CONNECT is an open source software solution that supports health information exchange – both locally and at the national level. CONNECT uses Nationwide Health Information Network standards and governance to make sure that health information exchanges are compatible with other exchanges being set up throughout the country.

This software solution was initially developed by federal agencies to support their health-related missions, but it is now available to all organizations and can be used to help set up health information exchanges and share data using nationally-recognized interoperability standards.

CONNECT can be used to:

  • Set up a health information exchange within an organization
  • Tie a health information exchange into a regional network of health information exchanges using Nationwide Health Information Network standards

By advancing the adoption of interoperable health IT systems and health information exchanges, the country will better be able to achieve the goal of making sure all citizens have electronic health records by 2014. Health data will be able to follow a patient across the street or across the country.

The Solution

Three primary elements make up the CONNECT solution::

  • The Core Services Gateway provides the ability to locate patients at other organizations, request and receive documents associated with the patient, and record these transactions for subsequent auditing by patients and others. Other features include mechanisms for authenticating network participants, formulating and evaluating authorizations for the release of medical information, and honoring consumer preferences for sharing their information. The Nationwide Health Information Network Interface specifications are implemented within this component.

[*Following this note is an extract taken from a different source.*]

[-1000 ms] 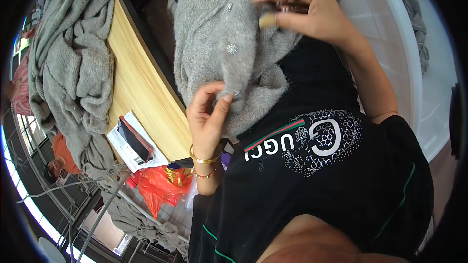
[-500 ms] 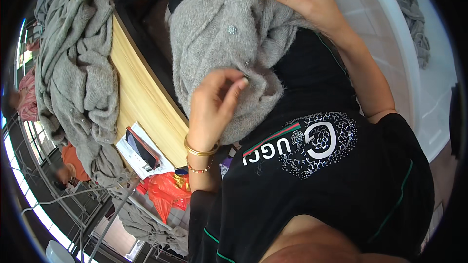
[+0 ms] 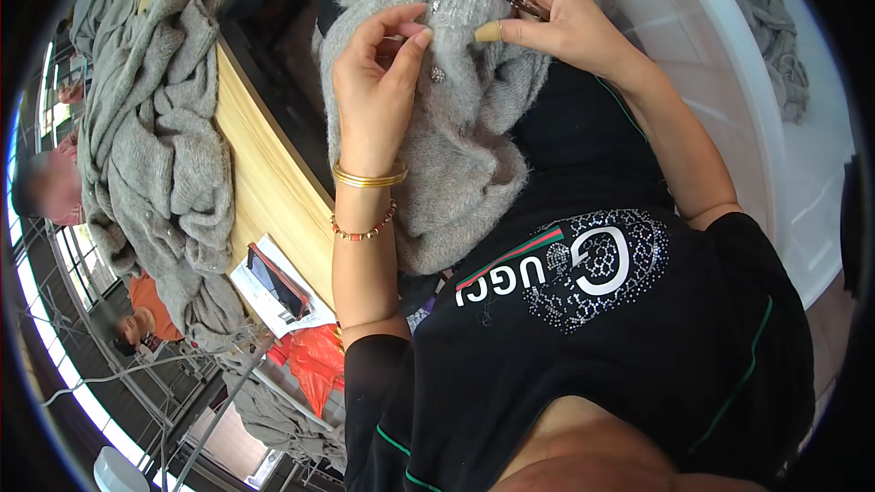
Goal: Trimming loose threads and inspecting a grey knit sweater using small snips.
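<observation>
A fluffy grey knit garment (image 3: pixel 456 155) with sparkling round buttons (image 3: pixel 437 76) lies bunched over my lap. Above its left part, my left hand (image 3: pixel 378 73) is closed in a pinch, thumb against forefinger, close to a button; whatever lies between the fingertips is too small to make out. My right hand (image 3: pixel 556 23) holds slim, dark, pointed thread snips (image 3: pixel 512 2), the tip aimed left over the knit. A tan cover (image 3: pixel 488 32) sits on the right thumb, which points toward my left fingertips.
On the left, a light wooden table (image 3: pixel 260 155) bears a heap of grey knits (image 3: pixel 173 118), a phone (image 3: pixel 278 282) and papers. A red plastic bag (image 3: pixel 317 364) is below these. A white tub-like rim (image 3: pixel 752 64) curves along my right. Other people sit at far left.
My left hand has moved up and away from the lower button, toward the right hand. My right hand has come slightly down, with the snips still in it.
</observation>
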Demonstrator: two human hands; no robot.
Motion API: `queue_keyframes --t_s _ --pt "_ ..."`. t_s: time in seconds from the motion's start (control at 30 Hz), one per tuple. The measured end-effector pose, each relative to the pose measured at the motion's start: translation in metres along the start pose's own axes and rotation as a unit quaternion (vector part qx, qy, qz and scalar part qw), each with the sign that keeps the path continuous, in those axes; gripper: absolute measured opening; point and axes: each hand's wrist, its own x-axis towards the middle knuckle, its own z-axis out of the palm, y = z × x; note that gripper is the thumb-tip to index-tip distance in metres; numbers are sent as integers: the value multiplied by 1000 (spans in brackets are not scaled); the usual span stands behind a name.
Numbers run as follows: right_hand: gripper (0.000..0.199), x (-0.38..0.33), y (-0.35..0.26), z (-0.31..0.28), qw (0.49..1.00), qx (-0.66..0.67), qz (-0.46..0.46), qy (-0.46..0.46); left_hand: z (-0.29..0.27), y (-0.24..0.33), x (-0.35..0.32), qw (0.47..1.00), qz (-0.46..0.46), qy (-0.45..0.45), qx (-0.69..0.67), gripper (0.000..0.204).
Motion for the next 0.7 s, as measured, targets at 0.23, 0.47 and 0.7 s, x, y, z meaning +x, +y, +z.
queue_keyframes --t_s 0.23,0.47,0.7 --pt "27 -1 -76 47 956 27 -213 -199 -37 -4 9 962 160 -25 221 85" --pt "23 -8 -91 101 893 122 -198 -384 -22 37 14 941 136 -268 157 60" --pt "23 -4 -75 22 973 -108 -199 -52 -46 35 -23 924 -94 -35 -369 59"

  • The Enterprise Service Components provide default implementations of many critical enterprise components required to support electronic health information exchange, including a Master Patient Index (MPI), XDS.b Document Registry and Repository, Authorization Policy Engine, Consumer Preferences Manager, HIPAA-compliant Audit Log and others. Implementers of CONNECT are free to adopt the components or use their own existing software for these purposes.

  • The Universal Client Framework contains a set of applications that can be adapted to quickly create an edge system, and be used as a reference system, and/or can be used as a test and demonstration system for the gateway solution. This makes it possible to innovate on top of the existing CONNECT platform.

CONNECT 3.3 Release

CONNECT 3.3 is now generally available, and this version of the open source health information exchange software is all about making the software easier for you to use today and well into the future!

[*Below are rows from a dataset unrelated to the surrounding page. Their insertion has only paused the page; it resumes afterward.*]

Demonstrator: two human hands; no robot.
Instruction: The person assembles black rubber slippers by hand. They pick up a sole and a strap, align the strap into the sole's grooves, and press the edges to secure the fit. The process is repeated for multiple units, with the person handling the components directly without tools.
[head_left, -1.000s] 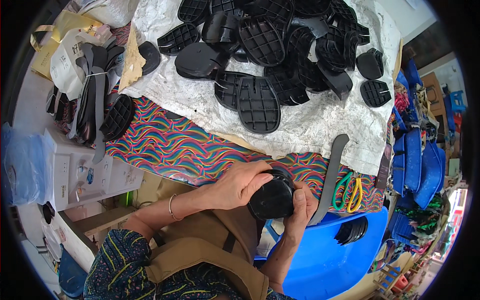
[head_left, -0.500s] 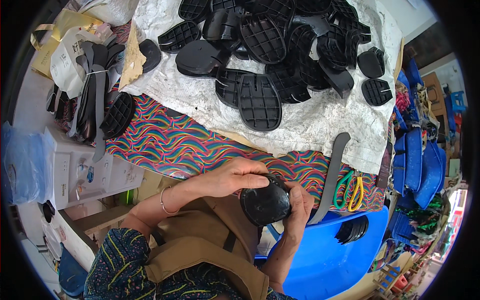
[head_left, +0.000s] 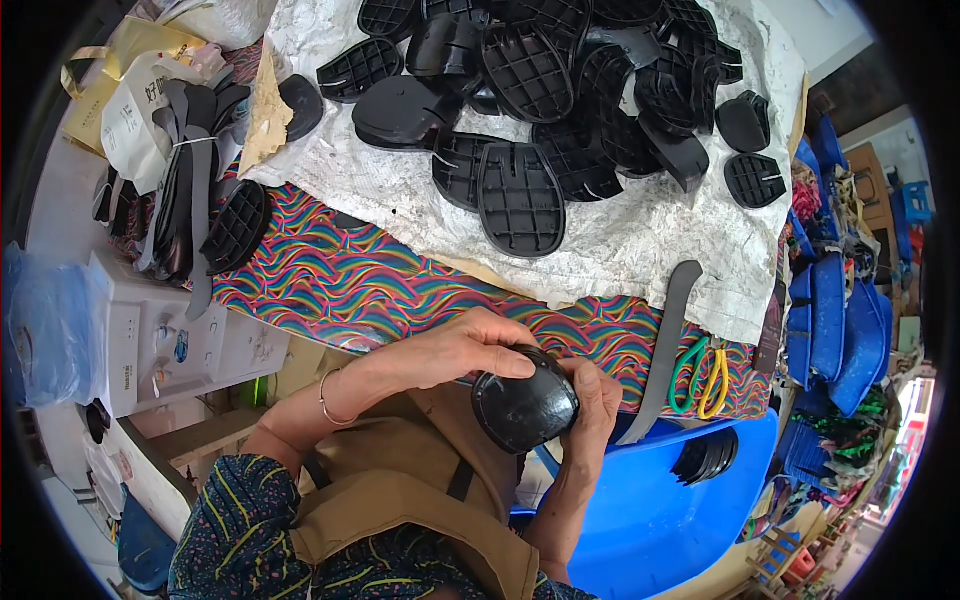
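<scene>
Left hand (head_left: 462, 350) is closed on the upper edge of a black moulded piece (head_left: 522, 408), right hand (head_left: 592, 405) on its right side. The piece is by the near edge of the patterned tabletop (head_left: 310, 260). Step appears to be two-handed manipulation; fingers behind are hidden. Next move likely calls for steady support.

Left forearm (head_left: 365, 385): angled toward 2 o'clock. Left hand (head_left: 465, 350): grip tightened, left thumb (head_left: 510, 364) laid toward 3 o'clock. Right forearm (head_left: 562, 510): angled toward 1 o'clock. Right hand (head_left: 592, 405): likewise gripped, right thumb (head_left: 587, 380) pointed toward 12 o'clock.
</scene>
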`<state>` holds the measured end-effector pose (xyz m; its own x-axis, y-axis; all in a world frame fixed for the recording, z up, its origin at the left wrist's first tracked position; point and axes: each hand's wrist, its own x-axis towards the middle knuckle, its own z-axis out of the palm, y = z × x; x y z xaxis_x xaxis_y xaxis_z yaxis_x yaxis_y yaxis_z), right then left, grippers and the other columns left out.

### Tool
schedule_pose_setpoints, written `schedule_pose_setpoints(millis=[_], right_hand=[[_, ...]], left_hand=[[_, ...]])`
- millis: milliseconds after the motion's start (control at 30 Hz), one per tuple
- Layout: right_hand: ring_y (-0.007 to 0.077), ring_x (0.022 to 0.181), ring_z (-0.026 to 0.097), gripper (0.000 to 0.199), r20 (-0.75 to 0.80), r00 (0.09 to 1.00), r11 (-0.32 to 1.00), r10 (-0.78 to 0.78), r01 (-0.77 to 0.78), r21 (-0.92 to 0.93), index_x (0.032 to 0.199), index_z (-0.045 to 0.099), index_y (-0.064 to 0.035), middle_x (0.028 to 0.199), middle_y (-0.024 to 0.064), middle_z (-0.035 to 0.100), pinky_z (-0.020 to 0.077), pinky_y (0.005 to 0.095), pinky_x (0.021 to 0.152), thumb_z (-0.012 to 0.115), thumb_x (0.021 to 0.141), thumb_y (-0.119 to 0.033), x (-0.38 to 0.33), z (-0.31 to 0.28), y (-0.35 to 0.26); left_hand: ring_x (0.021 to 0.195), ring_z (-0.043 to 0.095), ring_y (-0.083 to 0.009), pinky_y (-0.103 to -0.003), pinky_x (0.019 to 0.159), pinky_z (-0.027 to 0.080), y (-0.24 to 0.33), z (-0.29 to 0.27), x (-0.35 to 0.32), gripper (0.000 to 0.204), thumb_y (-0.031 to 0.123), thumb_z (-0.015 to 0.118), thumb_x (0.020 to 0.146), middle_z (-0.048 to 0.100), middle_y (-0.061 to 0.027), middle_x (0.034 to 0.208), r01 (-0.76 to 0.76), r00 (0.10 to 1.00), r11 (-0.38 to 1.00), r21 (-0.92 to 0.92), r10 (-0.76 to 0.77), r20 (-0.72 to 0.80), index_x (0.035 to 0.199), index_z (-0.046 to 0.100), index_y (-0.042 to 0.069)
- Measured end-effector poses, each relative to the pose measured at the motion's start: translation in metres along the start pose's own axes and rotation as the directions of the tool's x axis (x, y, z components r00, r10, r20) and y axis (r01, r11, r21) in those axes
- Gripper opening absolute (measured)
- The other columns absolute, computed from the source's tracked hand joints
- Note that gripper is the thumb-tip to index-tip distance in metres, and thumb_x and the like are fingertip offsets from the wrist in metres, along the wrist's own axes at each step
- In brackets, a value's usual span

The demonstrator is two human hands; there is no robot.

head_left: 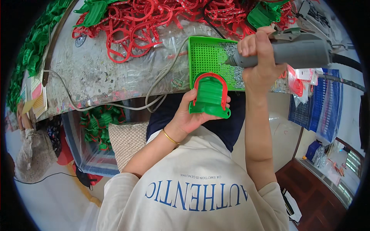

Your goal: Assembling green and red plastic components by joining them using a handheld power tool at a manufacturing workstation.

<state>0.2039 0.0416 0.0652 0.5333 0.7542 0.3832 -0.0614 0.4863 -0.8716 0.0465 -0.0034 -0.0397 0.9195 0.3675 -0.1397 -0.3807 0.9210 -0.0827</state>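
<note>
1. Left hand [189,117] closed around green clip part [210,96], below the green tray [208,57], at its 6 o'clock.
2. Right hand [260,57] fist-tight on grey power driver [293,52]; tip apparently among screws [233,65].
3. Advise steadying the part, driver square.

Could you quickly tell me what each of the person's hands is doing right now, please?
Left hand: closed on a green and red plastic part.
Right hand: closed on a grey power screwdriver, its tip over the green tray.
</note>
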Motion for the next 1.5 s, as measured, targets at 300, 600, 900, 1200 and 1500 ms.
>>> schedule_pose_setpoints(millis=[300,600,900,1200,1500], right_hand=[[0.0124,0.054,0.043,0.014,0.048,0.997,0.998,0.065,-0.064,-0.029,0.097,0.057,-0.0029,0.06,0.0006,0.042,0.0372,0.0285,0.054,0.062,0.087,-0.01,-0.019,0.007,-0.008],[0.0126,0.056,0.044,0.014,0.057,0.996,0.997,0.069,-0.067,-0.032,0.097,0.056,-0.0029,0.061,0.0005,0.042,0.038,0.0286,0.055,0.062,0.087,-0.009,-0.021,0.006,-0.006],[0.0127,0.055,0.044,0.013,0.052,0.997,0.998,0.052,-0.049,-0.043,0.094,0.054,-0.0027,0.06,0.0006,0.042,0.0383,0.0289,0.055,0.063,0.086,-0.008,-0.024,0.009,-0.004],[0.0129,0.051,0.044,0.009,0.06,0.998,0.996,0.018,-0.013,-0.085,0.085,0.052,-0.003,0.058,0.0011,0.043,0.0384,0.0295,0.052,0.061,0.086,-0.006,-0.027,0.011,-0.002],[0.0129,0.052,0.044,0.01,0.168,0.985,0.992,0.025,-0.004,-0.125,0.085,0.051,-0.0032,0.059,0.0016,0.044,0.0369,0.0291,0.052,0.06,0.087,-0.008,-0.026,0.003,-0.002]], left_hand=[[0.115,0.054,-0.0353,-0.048,0.096,0.046,-0.002,0.003,0.0,0.073,0.049,0.057,0.085,0.05,-0.0266,0.126,-0.025,1.0,0.998,0.058,0.026,-0.014,0.134,0.04,-0.002],[0.115,0.054,-0.0358,-0.049,0.097,0.046,-0.001,0.003,0.001,0.072,0.048,0.056,0.086,0.05,-0.027,0.126,-0.045,0.999,0.995,0.09,0.044,0.008,0.134,0.039,-0.002],[0.115,0.054,-0.036,-0.049,0.096,0.046,0.0,0.004,-0.001,0.073,0.049,0.057,0.085,0.051,-0.0267,0.125,-0.026,0.999,0.997,0.075,0.028,-0.016,0.134,0.039,-0.003],[0.115,0.054,-0.0362,-0.05,0.097,0.045,0.001,0.001,-0.001,0.073,0.049,0.055,0.086,0.052,-0.0269,0.125,-0.018,1.0,0.996,0.084,0.019,-0.017,0.134,0.039,-0.003],[0.116,0.054,-0.0358,-0.05,0.098,0.045,0.003,0.008,0.0,0.069,0.046,0.055,0.087,0.052,-0.0261,0.124,-0.012,0.999,0.994,0.11,0.017,-0.041,0.134,0.039,-0.003]])
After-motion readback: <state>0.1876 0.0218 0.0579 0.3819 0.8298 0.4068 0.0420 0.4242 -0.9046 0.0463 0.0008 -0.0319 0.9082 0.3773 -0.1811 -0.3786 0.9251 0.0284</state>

CONNECT 3.3 includes multiple enhancements, including:

  • New features
  • Performance improvements
  • Maintenance fixes
  • Software updates
  • To learn more about the CONNECT 3.3 release and download the software, click here.

Key enhancements included in CONNECT 3.3 are:

Complying with July 2011 Approved Nationwide Health Information Network Specifications: CONNECT 3.3 supports the July 2011 specifications for patient discovery, query for documents, retrieve documents, document submission and administrative distribution as well as the foundational specifications for messaging, web services registry and authorization framework. CONNECT 3.3 is the first gateway to comply with these revised specifications and it allows organizations participating in the Nationwide Health Information Network Exchange to ensure their gateways are in compliance.

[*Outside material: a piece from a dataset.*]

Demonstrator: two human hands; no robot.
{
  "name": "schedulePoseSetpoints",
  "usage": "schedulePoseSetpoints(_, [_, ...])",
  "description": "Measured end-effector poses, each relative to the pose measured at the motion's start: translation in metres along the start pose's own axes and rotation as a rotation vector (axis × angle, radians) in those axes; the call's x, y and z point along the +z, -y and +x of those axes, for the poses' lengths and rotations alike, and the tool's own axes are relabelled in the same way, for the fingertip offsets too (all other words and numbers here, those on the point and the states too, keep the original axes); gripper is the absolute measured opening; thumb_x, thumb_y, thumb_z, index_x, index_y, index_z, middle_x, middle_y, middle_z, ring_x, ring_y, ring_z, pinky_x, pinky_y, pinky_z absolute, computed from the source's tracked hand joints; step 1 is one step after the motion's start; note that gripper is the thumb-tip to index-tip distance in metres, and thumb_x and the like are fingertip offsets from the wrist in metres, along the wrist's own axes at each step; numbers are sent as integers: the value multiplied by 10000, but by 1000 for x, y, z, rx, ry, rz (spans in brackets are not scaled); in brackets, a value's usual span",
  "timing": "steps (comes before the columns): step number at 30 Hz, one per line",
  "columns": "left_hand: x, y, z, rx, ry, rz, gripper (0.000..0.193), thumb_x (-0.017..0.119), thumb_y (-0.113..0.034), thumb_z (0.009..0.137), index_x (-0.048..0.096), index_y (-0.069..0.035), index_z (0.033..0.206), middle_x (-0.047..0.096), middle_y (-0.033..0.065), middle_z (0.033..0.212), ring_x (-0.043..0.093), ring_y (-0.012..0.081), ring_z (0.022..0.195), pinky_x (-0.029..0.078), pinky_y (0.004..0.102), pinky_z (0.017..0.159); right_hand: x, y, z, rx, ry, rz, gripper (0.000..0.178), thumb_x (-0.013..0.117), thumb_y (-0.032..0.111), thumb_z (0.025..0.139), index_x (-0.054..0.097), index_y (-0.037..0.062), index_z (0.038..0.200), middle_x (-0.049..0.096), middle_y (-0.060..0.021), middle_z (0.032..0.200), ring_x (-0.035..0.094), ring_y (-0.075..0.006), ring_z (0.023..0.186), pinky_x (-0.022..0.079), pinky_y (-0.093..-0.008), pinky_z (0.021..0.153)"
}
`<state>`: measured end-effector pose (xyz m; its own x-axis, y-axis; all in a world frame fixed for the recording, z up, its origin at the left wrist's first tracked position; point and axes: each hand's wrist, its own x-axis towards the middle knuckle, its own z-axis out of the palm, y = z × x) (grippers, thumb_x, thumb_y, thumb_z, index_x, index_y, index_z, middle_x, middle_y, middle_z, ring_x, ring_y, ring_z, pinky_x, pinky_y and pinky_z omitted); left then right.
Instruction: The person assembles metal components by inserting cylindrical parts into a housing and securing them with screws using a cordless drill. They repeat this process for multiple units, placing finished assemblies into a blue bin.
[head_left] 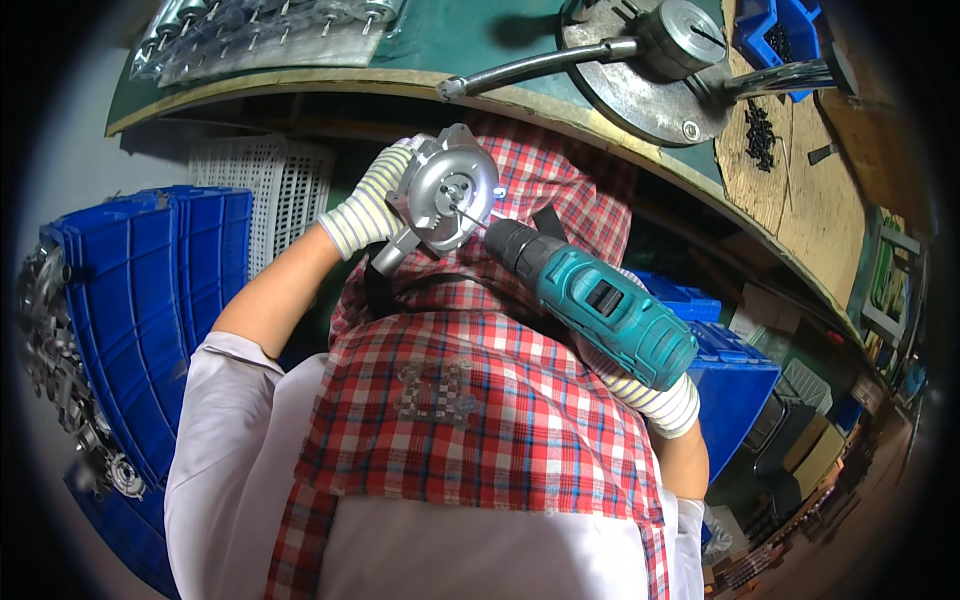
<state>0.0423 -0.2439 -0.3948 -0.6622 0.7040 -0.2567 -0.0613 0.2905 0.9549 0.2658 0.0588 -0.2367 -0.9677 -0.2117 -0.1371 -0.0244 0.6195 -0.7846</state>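
Observation:
My left hand [366, 214], in a striped knit glove, is wrapped around the rim of a round silver metal housing [455, 168]. The housing has a short pipe stub at its lower left, and its dished face is turned toward the drill. A teal cordless drill [610, 305] with a black chuck is gripped in my right hand [660, 402]. The drill body hides most of that hand's fingers. From the chuck a long thin bit [472, 217] reaches to the middle of the housing's face. Whether its tip sits in a screw there is too small to tell.
Ahead is a green-topped bench [480, 45] bearing a round metal fixture [620, 85] with a lever. Black screws [760, 138] lie near a blue bin [778, 35]. Wrapped shafted parts [270, 35] lie far left. Blue crates [130, 280] and a white basket [262, 195] flank me.

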Motion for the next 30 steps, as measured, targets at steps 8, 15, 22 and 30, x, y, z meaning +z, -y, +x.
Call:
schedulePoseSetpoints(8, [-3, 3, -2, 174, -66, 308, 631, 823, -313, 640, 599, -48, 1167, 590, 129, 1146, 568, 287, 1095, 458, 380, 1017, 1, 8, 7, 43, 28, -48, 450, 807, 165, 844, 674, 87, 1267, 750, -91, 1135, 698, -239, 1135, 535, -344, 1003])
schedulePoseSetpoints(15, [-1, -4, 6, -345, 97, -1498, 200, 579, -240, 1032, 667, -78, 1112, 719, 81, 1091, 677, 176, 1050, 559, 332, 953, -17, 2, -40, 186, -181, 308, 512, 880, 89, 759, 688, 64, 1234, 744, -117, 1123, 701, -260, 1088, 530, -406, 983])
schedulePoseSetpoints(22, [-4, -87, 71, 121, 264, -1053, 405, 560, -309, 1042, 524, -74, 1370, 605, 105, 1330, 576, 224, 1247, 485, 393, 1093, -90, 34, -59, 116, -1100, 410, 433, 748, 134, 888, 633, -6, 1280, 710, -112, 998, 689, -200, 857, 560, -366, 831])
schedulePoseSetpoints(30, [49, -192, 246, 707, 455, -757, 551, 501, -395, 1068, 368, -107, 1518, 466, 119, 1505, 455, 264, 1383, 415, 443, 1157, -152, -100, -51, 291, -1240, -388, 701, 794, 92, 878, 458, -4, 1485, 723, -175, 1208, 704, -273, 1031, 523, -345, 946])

Creating Backwards Compatibility between the January 2010 and July 2011 Nationwide Health Information Network Specifications and among CONNECT Versions: Previously, if an organization were to implement the July 2011 specifications, it would not have been able to interoperate with other organizations using the January 2010 specifications. However, CONNECT 3.3 supports both the January 2010 and July 2011 versions of the specifications using identification capabilities of the Nationwide Health Information Network Universal Description, Discovery and Integration (UDDI) service. In addition, CONNECT 3.3 was built to ensure gateway-to-gateway and gateway-to-adapter backwards capability, which enables organizations to more readily upgrade CONNECT while minimizing changes to already existing adapters and interfaces.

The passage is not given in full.